Language can be frustratingly ambiguous. Or delightfully ambiguous. When you read the title of this blog, did you parse it as Google is a machine that is learning to compete? Or that machine learning will be how "the Google" competes? Both work, and both are true.
First meaning: there is clear evidence Google is making huge progress in cloud services to better compete against its rivals. Executives at the Google Next 17 conference cited a competitive win rate of 60% in the last quarter, with best results when the company gets a fair shot and customers dig deep into the technical differentiation. Sure, Microsoft is entrenched in most enterprises, and AWS has ridiculous momentum, but Google has invested $29 billion over the last three years to innovate in its own way. Many of the services' advantages are subtle but impactful, such as more granular billing for data warehouse consumption with BigQuery, custom configured compute instances, or the potential for API access to data services already within Google's domain. These have real benefits in reducing costs and increasing value of data. Machine learning even helps Google be more efficient, like finding ways to reduce data center cooling costs by 50%. As ESG research shows the financial cost/benefit equation is still the top perceived advantage for cloud-based databases, then Google should win simply on price efficiency for compute and storage resources. See a past comparison of costs here. Assuming buyers take the time to understand this and don't default to their Microsoft sales teams or Amazon's DevOps audience dominancy.

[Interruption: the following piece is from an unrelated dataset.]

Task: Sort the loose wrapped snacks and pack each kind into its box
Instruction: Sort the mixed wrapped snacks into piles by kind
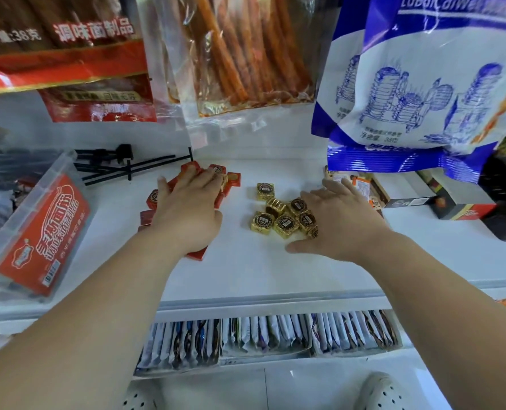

Second meaning: there is clear evidence Google is making huge progress in machine learning to better compete against its rivals. Winning a storage and compute resource price battle by changing the rules of pricing is typical Google-clever, but it's still a never-ending price battle, especially as most companies will end up arbitraging a hybrid and multi-cloud environment. Winning the long game will be done by getting the most insights out of the data, and this is where machine learning, deep learning, and artificial intelligence come into play. Here Google is taking a "have it your way," multi-pronged approach to meet mass-market customers where they are but help them go further than they thought possible, as CMO Alison Wagonfeld nicely describes it. APIs make it easy to treat AI as-a-service (AIaaS perhaps?) for your applications around popular general purpose functions like voice, text, translation, image, and video recognition. Anyone can use these. Let me say that again - anyone can use ultra-powerful AI capabilities for their apps today. That's stunning. For those who know what they're doing here, the Google Cloud Machine Learning service gives a bit more control and flexibility. For those who REALLY know what they're doing here, Tensorflow can be made to do anything. This all operates in a rich ecosystem including Dataproc, Dataflow, Dataprep for the management, BigQuery, Datalab, and Datastudio for discovery and analytics, and building from repositories like Cloud Storage, Cloud SQL, Cloud Datastore, and Cloud Bigtable. Oh, did I mention Cloud Spanner as a fully synchronized, globally distributed database? That too. The net result of this portfolio is that you don't have to be a prototypical Google genius to get value from machine learning and AI on your data. But if you do happen to be or become a Google genius, then there is no limit to what you can build.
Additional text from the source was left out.